Bir soru daha: Türkiye ekonomisinin yeniden yapılanması Kanal İstanbul, İstanbul’da üçüncü havalimanı, yeni Boğaz Köprüsü’yle mi gerçekleştirilecektir?

Resmi nitelikteki iktisat kongreleri yeni dönemeç veya eşiklerde toplanır yol haritası çizilir. 1923’te Lozan Barış Antlaşması ve Cumhuriyet’in ilanından hemen önce toplanan İktisat Kongresi simgesel olmanın ötesinde anlamlıdır. Mevcut kongre ise hangi dönemece denk geliyor? “Başarılı” olduğu sürekli belirtilen, ancak hücrelerine dek dışarıdan gelen paraya bağımlı olarak yürütülen iktisat politikası, daha doğrusu iktisadi düzenlemeyle nasıl yol alınacak?

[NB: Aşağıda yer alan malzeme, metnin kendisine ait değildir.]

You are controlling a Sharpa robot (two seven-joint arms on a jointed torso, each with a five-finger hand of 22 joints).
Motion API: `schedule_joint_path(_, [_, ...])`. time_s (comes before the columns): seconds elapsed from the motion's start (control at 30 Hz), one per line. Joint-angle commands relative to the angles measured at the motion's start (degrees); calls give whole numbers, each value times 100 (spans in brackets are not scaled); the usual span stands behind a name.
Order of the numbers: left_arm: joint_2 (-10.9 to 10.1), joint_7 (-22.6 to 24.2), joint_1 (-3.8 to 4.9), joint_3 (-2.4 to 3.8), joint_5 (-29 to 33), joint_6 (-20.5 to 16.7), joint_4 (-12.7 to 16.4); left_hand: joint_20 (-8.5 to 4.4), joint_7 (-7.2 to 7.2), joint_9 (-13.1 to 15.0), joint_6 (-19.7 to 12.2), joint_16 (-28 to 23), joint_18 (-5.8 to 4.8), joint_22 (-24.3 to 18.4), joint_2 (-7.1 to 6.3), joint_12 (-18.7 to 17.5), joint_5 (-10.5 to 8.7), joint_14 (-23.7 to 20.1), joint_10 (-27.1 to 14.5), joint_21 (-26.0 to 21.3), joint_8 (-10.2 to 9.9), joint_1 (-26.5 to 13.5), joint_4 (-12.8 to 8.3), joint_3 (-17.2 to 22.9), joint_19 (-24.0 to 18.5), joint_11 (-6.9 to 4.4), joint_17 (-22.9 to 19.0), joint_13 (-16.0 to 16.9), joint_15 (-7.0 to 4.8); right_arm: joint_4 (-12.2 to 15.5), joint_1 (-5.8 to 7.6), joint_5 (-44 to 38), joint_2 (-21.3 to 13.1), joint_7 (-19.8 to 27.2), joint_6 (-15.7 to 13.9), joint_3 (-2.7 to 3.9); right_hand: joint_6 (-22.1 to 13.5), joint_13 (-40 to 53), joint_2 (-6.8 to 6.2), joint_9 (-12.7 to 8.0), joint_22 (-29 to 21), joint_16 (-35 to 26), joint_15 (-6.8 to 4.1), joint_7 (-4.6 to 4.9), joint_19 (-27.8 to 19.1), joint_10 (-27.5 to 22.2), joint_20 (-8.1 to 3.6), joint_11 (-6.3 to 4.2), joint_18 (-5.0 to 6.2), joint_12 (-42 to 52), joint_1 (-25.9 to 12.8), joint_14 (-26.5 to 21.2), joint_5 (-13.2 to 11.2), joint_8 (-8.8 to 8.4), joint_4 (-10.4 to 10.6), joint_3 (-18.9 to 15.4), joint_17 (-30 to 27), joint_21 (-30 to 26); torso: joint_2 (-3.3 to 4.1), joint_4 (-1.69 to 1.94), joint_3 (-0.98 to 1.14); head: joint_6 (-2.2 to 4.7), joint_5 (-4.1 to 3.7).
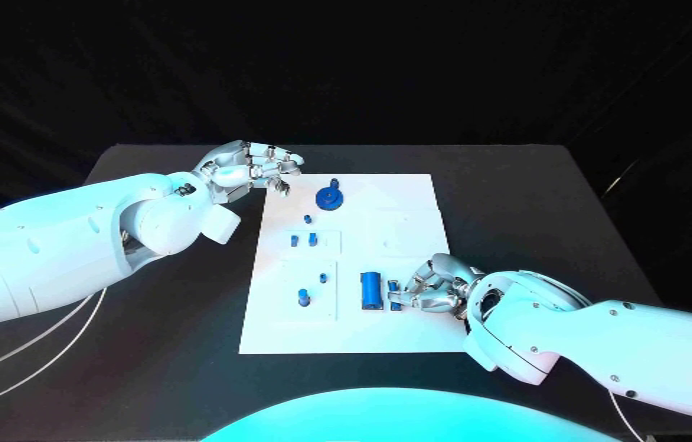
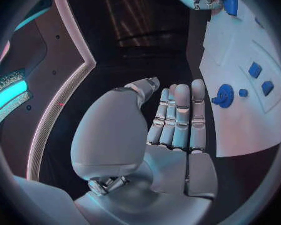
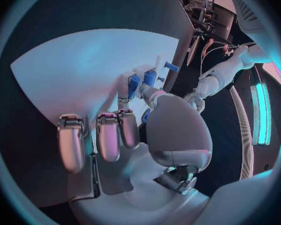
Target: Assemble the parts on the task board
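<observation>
The white task board lies in the middle of the table. A blue round part sits near its far left corner, and several small blue parts stand down its left side. A blue cylinder lies near the front. My right hand rests on the board just right of the cylinder, fingers curled down and pinching a small blue part; its fingertips touch blue pieces. My left hand hovers at the board's far left corner, fingers straight, holding nothing, close to the round part.
The black table surrounds the board, with bare room left, right and behind it. The board's right half carries no parts. Thin cables hang under my left arm.
</observation>
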Motion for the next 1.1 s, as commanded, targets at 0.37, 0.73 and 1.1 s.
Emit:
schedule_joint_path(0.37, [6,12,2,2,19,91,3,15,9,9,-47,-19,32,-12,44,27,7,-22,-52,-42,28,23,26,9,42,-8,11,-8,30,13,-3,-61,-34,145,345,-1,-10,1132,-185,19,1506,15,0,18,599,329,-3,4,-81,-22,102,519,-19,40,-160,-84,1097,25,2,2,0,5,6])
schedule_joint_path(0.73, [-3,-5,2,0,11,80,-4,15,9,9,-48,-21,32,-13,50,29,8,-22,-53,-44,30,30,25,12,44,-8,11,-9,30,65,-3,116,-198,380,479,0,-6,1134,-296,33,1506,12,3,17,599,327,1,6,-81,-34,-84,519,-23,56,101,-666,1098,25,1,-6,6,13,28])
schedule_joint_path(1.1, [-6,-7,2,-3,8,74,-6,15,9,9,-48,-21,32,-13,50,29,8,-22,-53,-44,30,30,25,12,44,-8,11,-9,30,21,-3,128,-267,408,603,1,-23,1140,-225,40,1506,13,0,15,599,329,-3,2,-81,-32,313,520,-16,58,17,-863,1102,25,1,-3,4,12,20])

Burada üçüncü bir kritik soru soralım: Madem yeni bir dönemeç söz konusu değil, dışarıdan yeni sıcak para ve kayıt dışı sermaye akışının sağlama alınmasının yanı sıra doksanıncı yıl bahanesiyle Çankaya Köşkü’ne çıkış yolunun temizlenmesi için mi kongre düzenlendi?